Required action —
With the pictures omitted, transcribe each line below exactly as it is.

Recorded data —
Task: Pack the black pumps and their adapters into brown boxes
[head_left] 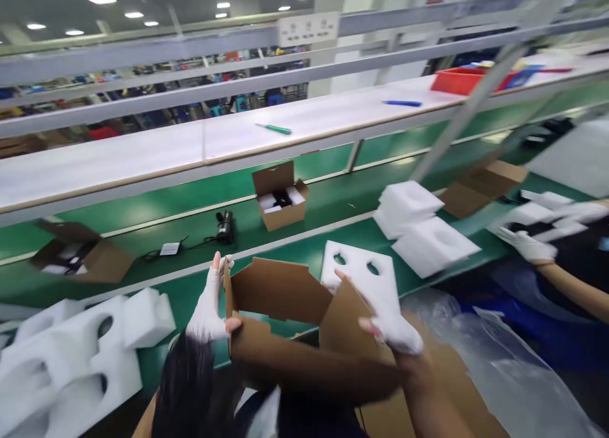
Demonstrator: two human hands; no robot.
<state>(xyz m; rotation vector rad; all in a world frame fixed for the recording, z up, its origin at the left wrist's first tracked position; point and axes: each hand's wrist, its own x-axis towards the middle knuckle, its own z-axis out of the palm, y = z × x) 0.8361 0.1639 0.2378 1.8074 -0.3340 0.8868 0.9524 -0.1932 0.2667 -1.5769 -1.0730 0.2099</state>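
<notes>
A brown cardboard box (pixel 280 289) is held between my two gloved hands, its walls standing and its middle open so the green bench shows through. My left hand (pixel 212 305) grips the left wall, thumb on the near side and fingers behind. On the right wall, my right hand (pixel 387 321) is closed with thumb and fingers around the cardboard. A long flap of the box hangs blurred toward my body. Just behind the right wall lies a white foam block (pixel 361 270) with two round holes.
White foam pieces (pixel 71 355) crowd the bench at left; more foam blocks (pixel 419 225) sit at right. On the conveyor are an open box (pixel 283 210), a black cylindrical device (pixel 225 227) and another box (pixel 85 254). A co-worker's gloved hand (pixel 528 244) works at far right.
</notes>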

Result below —
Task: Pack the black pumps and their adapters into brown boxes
[head_left] 
Demonstrator: two human hands; no robot.
<state>(xyz m; rotation vector rad; all in a world frame fixed for the recording, z up, its origin at the left wrist's first tracked position; point and axes: each hand's wrist, its own x-axis towards the middle knuckle, its own z-axis out of the palm, y = z × x) 0.8361 0.1639 0.2378 1.8074 -0.3340 0.8868 0.9524 -0.1932 0.2667 -1.5769 -1.0730 0.2099</state>
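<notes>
A brown cardboard box (pixel 280 289) is held between my two gloved hands, its walls standing and its middle open so the green bench shows through. My left hand (pixel 212 305) grips the left wall, thumb on the near side and fingers behind. On the right wall, my right hand (pixel 387 321) is closed with thumb and fingers around the cardboard. A long flap of the box hangs blurred toward my body. Just behind the right wall lies a white foam block (pixel 361 270) with two round holes.
White foam pieces (pixel 71 355) crowd the bench at left; more foam blocks (pixel 419 225) sit at right. On the conveyor are an open box (pixel 283 210), a black cylindrical device (pixel 225 227) and another box (pixel 85 254). A co-worker's gloved hand (pixel 528 244) works at far right.
</notes>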

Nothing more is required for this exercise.